--- START ---

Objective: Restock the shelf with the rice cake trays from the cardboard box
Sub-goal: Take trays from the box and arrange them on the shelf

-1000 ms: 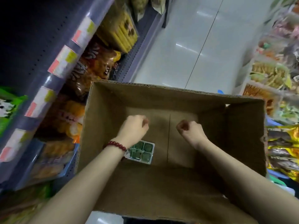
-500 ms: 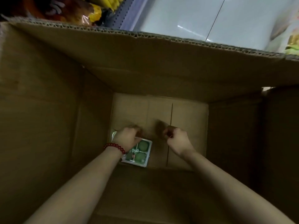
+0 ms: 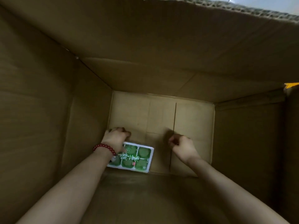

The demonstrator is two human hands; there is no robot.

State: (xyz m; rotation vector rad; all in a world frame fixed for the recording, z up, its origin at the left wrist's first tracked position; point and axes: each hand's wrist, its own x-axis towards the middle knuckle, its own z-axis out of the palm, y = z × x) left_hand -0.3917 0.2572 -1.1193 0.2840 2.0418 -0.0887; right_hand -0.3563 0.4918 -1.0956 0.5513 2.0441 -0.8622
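Head view: rice cake tray [image 3: 137, 157] under left hand [image 3: 115, 139]; right hand [image 3: 182, 146] beside, curled, empty; left grip unclear.

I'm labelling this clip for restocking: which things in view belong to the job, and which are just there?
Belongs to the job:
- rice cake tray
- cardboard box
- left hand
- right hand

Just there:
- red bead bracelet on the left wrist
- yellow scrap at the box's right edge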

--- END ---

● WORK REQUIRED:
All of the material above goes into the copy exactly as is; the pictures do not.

● RESPONSE TO THIS TASK:
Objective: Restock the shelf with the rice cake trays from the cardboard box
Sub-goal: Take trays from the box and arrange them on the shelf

-1000 ms: 
-500 ms: 
+0 ms: 

The demonstrator is two human hands; there is no robot.

State: (xyz m; rotation vector rad; all in a world frame fixed for the recording, z up, its origin at the left wrist's first tracked position; point and axes: each hand's wrist, its own x-axis towards the middle knuckle, its own z-axis out of the palm, y = z × x) left_hand -0.3917 0.2572 -1.1193 0.2840 2.0418 -0.0887; right_hand -0.3563 0.4918 -1.0956 0.5513 2.0441 -0.8622
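Head view: rice cake tray [image 3: 137, 157] under left hand [image 3: 115, 139]; right hand [image 3: 182, 146] beside, curled, empty; left grip unclear.

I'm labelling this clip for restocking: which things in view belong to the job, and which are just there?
Belongs to the job:
- rice cake tray
- cardboard box
- left hand
- right hand

Just there:
- red bead bracelet on the left wrist
- yellow scrap at the box's right edge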

No more output remains.